BCRs are designed to allow multinational companies to transfer personal data from the European Economic Area (EEA) to their affiliates outside the EEA in compliance with Data Protection Directive 95/46/EC.


The most utilized current alternative to BCRs is the use of the model contractual clauses approved by the European Commission.


However, in multinational companies with complex structures, there are drawbacks where hundreds of contracts may be required to cover transfers between all affiliates, and keeping those contracts up to date can be difficult and time consuming.
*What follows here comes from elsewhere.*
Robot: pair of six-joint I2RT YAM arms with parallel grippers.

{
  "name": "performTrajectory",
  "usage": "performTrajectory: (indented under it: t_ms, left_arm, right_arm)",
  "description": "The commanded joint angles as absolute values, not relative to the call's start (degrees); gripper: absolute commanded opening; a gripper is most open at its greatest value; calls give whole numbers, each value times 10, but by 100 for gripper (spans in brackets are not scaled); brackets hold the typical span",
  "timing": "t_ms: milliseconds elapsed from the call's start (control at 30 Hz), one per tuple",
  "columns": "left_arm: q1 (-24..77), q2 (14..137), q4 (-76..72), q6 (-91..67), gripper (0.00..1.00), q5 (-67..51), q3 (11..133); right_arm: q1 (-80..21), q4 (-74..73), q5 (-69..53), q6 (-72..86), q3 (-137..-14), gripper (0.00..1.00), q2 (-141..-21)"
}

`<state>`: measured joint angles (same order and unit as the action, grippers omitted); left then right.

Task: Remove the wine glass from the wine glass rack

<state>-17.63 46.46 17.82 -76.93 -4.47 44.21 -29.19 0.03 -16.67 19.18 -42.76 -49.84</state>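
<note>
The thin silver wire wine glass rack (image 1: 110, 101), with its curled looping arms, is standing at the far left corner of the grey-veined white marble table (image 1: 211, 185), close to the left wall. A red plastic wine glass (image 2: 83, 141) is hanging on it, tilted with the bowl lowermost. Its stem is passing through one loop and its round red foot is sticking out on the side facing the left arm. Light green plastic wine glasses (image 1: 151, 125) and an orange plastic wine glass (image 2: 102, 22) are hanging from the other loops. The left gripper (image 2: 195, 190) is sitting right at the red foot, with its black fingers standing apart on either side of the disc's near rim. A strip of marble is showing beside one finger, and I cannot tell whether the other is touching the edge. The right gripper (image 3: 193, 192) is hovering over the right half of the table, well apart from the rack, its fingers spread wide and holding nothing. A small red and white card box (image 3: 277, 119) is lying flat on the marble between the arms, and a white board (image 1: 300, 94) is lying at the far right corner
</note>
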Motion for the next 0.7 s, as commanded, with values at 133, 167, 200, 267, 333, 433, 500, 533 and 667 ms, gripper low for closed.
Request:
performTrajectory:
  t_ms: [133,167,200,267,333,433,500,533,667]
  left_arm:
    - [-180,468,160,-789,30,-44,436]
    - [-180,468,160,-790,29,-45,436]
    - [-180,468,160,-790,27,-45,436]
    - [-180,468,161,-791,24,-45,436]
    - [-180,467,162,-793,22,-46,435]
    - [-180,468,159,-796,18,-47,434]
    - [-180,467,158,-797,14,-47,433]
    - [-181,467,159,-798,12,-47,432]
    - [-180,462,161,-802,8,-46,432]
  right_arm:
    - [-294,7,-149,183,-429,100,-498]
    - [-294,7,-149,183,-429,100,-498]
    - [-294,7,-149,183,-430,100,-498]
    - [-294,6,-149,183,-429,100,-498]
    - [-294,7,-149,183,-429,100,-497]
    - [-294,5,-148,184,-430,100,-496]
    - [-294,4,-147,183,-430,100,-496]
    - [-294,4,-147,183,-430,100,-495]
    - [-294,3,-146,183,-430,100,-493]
TRUSTe will be delivering and managing the new TRUSTe-Promontory BCR Management Program, based on a framework developed by Promontory, a global regulatory compliance consulting firm.


This new program is designed to offer organizations the combination of TRUSTe’s credibility and experience in developing privacy certification programs and Promontory’s experience of European data protection regulation and addressing corporate compliance around international data transfers.


The announcement this week, was welcomed by Lindsey Greig, CEO of DataGuidance:


“BCRs are shaping up to take a central role in the compliance strategy of the European Union. But for all the talk, the reality on the ground has been significantly different. Obtaining BCR approval has been costly, slow and time consuming with BCR approvals numbered in tens rather than hundreds.

Initiatives to make the process speedier and less costly, while not sacrificing the quality of the protections offered to consumers have to be welcomed.”